研究実績の概要 |
Year 3 was dedicated to further experiments in generating new words in analogical grids, an additional promising data structure. The notion of saturation of a grid is important to better identify new words or phrases which can be created by analogy. Experiments on the quality of newly created word forms were conducted in a morphologically rich language. Experiments announced in the research plan to predict the quality of newly created word forms in several languages, English, Finnish, German and Indonesian, showed that Fisher's test can help to control the quality of newly generated word forms. Tools and data produced during the research will be officially advertised during the LREC 2018 conference: fast tools for the computation of analogical clusters and grids and analogical clusters and grids for N-grams in 11 European languages (they were already available on the web site of the project since year 2).
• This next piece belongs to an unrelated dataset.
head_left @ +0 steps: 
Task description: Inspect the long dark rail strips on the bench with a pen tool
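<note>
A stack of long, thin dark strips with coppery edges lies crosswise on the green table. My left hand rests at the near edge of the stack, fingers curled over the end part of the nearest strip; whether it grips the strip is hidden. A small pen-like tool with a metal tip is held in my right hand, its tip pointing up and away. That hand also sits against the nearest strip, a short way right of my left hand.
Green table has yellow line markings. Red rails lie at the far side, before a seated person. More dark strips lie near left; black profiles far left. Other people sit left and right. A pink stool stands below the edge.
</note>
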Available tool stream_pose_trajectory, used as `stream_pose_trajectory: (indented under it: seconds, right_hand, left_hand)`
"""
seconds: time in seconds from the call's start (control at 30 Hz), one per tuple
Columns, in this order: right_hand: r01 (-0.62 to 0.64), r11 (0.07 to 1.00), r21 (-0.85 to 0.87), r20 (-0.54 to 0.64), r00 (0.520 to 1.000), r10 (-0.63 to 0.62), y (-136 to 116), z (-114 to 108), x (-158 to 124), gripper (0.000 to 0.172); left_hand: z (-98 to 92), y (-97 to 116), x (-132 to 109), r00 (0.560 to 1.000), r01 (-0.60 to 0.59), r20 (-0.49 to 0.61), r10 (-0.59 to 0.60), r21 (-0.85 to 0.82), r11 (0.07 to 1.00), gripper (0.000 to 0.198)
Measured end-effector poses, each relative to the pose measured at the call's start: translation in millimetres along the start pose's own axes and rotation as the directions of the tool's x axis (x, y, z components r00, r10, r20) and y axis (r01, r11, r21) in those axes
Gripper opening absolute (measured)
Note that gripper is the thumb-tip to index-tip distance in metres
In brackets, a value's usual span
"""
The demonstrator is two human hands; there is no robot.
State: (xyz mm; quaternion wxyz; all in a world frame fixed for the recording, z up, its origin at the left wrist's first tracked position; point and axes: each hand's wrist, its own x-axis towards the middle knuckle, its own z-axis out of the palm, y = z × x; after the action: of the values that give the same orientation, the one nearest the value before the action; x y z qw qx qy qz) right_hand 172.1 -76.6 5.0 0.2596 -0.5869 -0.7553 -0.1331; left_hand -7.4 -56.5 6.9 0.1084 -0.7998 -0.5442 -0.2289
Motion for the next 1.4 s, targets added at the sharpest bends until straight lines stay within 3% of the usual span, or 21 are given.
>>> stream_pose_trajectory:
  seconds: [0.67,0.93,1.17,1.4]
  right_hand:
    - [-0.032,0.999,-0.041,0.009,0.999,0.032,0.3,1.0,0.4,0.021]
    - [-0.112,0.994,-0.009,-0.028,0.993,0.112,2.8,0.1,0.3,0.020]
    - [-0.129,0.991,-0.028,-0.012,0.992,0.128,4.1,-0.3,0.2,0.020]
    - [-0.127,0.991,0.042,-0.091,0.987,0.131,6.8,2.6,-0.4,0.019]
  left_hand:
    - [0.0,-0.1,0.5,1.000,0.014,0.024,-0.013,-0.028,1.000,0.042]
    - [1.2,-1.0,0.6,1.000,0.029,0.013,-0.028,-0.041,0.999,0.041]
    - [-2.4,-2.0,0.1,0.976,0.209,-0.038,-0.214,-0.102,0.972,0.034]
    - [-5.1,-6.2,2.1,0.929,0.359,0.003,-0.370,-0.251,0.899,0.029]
In addition, a large data set of 65 million formal analogies between word forms in 10 languages will be released. Dissemination of results. The principal investigator will deliver an invited talk in a LREC workshop to present the results of the research: 1/ fast production of analogical clusters from monolingual data, 2/ use in production of quasi-parallel data, 3/ use of such data in statistical machine translation and 4/ synthesis on improvements in translation accuracy. The principal investigator also made two invited presentations, one in a meeting on machine translation in France and in an international conference on natural language processing in Morocco.
|